*What needs to be done*.
From the very first line of the data to the line containing "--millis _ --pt", retype everything exactly, leaving the pictures behind.

*Data segment*.
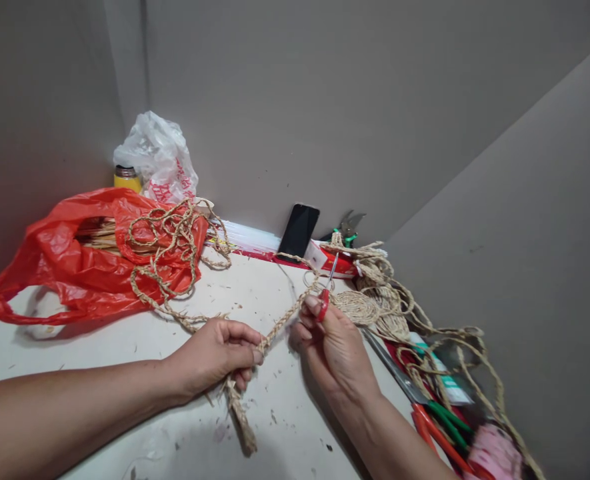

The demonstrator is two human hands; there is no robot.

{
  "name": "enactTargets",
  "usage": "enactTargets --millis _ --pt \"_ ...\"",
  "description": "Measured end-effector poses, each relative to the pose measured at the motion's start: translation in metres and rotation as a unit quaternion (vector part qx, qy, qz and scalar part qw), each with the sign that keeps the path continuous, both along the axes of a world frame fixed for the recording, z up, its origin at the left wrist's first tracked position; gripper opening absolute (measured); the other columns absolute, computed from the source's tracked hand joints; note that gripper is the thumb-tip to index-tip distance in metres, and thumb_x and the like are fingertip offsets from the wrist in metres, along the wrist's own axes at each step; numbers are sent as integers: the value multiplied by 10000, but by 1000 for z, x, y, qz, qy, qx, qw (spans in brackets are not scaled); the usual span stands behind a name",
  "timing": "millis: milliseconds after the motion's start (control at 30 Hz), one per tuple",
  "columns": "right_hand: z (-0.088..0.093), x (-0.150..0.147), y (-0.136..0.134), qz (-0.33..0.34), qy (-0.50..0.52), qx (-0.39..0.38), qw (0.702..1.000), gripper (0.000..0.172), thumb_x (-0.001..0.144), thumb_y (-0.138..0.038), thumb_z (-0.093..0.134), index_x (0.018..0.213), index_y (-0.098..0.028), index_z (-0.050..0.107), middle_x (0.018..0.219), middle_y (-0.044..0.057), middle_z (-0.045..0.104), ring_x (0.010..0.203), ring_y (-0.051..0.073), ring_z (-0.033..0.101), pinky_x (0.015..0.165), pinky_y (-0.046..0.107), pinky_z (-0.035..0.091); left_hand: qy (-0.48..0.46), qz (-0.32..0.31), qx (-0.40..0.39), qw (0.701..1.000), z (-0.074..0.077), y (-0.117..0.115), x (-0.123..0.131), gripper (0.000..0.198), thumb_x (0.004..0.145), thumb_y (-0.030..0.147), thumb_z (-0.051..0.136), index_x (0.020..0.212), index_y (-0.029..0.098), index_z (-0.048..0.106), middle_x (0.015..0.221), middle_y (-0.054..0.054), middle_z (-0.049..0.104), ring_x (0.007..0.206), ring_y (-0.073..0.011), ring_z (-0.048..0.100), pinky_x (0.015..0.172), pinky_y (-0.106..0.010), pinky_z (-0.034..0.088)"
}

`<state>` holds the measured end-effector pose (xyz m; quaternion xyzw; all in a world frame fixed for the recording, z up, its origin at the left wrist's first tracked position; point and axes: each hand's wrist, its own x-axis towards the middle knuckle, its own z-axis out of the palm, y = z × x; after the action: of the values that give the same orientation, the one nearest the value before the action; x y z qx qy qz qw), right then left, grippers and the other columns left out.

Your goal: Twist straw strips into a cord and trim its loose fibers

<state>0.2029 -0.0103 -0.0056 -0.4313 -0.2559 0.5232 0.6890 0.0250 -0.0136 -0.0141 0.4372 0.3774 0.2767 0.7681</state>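
Note:
My left hand pinches a braided straw rope above the table. A thicker, blunt end of straw braid hangs down below that hand. From there the rope runs up and right toward my right hand, whose fingers are closed. Small red-handled scissors stick up from the right hand with the metal tip pointing upward. Whether the right fingers also touch the rope I cannot tell. Left of my left hand, more braid lies looped over a red plastic bag with straw strips inside.
A phone leans at the back by the wall. Coiled rope, pruning shears, large scissors with orange handles and a pink cloth bundle lie along the right edge. A white plastic bag and a yellow jar stand back left.

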Motion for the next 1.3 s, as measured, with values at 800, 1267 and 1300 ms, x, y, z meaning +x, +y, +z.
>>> enactTargets --millis 800,1267,1300 --pt "-6 -19 -23 92 -218 -51 970 300 676 -413 738 583 -155 615 480 -49 421 477 78 309 450 222 252 -34 95 48 994 2 0 2 351 614 311 774 851 133 584 579 65 519 388 -43 445 408 -192 399" --pt "-6 -22 -23 138 -279 -47 949 155 654 -281 673 582 -153 624 540 -23 507 529 96 351 499 223 291 27 74 91 993 3 0 1 301 750 434 635 748 136 597 472 61 476 385 -66 454 417 -184 384" --pt "-5 -22 -24 138 -278 -46 949 159 655 -283 672 578 -155 618 538 -24 504 526 96 351 500 224 291 26 78 84 993 4 0 2 298 754 435 627 740 139 595 466 61 474 387 -72 463 419 -189 394"
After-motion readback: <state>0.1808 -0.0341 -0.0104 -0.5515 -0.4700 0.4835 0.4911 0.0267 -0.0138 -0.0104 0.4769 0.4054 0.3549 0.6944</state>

*Output*.
The demonstrator is two human hands; there is no robot.

{
  "name": "enactTargets",
  "usage": "enactTargets --millis _ --pt \"_ ...\"",

The exercise requires no further output.